Monday, March 7, 2016

Perching Birds and Nudity - the Naked Truth about "as Naked as a Jaybird"



(CNN)There he was, the leader of the free world, President Lyndon Baines Johnson, aboard Air Force One standing in front of reporters, naked as a jaybird.


To be fair, it was a hot, sunny day. CNN.com/2016/02/29/politics
 


But why a jaybird?  Because his initials were, L. B.”Jay”?  – and his wife’s name was Lady-“Bird”? 

Probably not.  Early examples of the idiom, “naked as a jaybird” suggest that the idiom originally referred to the nakedness of freshly hatched birds.


Unfledged Birds

“As naked as a Jaybird” is an American idiom that means essentially the same as, “as naked as a newborn baby.”  But, whereas the imagery of a naked baby is straightforward and literal, the connection between nudity and birds is less obvious.  Jaybirds never wear clothes, although their feathers keep them from appearing completely naked. 

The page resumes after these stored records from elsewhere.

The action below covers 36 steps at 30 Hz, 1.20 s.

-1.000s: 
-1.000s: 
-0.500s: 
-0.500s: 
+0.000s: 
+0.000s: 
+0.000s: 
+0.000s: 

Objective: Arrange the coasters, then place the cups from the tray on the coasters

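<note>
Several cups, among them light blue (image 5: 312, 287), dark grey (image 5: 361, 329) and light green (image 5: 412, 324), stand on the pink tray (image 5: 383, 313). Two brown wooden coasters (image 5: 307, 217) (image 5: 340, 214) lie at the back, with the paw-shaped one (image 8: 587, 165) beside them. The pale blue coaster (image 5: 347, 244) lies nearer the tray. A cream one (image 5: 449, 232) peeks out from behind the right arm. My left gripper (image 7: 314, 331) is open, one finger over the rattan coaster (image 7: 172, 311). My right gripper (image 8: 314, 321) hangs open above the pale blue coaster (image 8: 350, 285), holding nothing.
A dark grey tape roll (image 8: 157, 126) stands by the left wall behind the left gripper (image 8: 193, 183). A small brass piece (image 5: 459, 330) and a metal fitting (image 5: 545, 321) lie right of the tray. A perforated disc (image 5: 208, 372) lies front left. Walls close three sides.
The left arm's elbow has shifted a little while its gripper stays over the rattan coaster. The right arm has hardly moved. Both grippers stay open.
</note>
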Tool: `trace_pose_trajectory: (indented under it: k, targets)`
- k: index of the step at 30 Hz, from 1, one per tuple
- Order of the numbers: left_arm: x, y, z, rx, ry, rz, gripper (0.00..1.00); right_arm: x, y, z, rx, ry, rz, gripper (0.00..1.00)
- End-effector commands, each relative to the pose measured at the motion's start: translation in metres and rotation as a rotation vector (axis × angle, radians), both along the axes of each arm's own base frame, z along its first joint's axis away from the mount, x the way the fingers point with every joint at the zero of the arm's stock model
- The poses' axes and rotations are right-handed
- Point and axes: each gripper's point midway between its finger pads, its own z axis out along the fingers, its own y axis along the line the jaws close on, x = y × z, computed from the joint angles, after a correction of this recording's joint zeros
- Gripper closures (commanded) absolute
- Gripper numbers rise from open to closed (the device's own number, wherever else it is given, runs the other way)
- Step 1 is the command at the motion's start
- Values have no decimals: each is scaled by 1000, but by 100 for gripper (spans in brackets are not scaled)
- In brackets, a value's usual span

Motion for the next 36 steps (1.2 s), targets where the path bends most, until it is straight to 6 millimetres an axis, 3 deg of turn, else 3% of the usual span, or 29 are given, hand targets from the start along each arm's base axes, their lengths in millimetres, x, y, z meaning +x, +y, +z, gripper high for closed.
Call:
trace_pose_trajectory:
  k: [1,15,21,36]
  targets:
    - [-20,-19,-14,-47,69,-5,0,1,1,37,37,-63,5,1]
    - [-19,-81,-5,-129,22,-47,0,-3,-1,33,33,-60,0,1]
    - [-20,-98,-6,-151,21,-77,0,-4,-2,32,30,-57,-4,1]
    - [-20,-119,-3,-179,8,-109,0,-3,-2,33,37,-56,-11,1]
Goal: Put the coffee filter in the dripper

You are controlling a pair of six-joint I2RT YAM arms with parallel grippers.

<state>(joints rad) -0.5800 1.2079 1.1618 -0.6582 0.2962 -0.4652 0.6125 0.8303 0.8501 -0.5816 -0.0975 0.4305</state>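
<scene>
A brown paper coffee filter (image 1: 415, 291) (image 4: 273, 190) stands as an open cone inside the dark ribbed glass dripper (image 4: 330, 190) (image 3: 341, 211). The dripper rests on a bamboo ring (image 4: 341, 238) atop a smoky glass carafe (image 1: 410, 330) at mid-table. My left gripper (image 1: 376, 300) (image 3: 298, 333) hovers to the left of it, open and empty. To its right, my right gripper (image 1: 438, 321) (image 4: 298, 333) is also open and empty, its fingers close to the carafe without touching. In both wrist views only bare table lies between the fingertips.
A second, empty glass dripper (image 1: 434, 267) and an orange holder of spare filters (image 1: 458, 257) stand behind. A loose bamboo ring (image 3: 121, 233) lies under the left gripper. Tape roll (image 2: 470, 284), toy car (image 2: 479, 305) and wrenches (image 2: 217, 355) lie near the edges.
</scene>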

The etymology of the idiom has long been up for debate.[i]  The Word Detective speculated[ii] that it may be related to the word, “Jay,” meaning a rube or country bumpkin – a word now best known as part of “jaywalker.”  The word, “Jay,” however, may be related to Aesop’s proverbial (or should that be fabulous) Jay, who dressed himself up in peacock’s feathers; only to learn that he was still just a Jay underneath (but that’s a different story altogether - see my post, Jayhawkers and Jaywalkers).

Christine Ammer, the editor of the American Heritage Dictionary of Idioms and Cool Cats, Top Dogs and Other Beastly Expressions, speculated that the idiom referred to the nearly featherless state of an unfledged Jay.  Newly hatched perching birds (including jays) have almost no down.  Early examples of the idiom, and its British precursor, “naked as a robin” (also a perching bird), suggest that Christine Ammer’s instincts were correct.[iii]

The second earliest example[iv] of “naked as a robin” that I could find is from a debate about taxation and payment of the national debt:

If Sir Thomas adhere to his doctrine, and if that doctrine be acted upon, he will have the coat taken off his back, and will be left as naked as a robin two hours old; and I shall see him in a plight more wretched even than that of any of those who are now, as he, I dare say, sincerely professes, objects of his commiseration.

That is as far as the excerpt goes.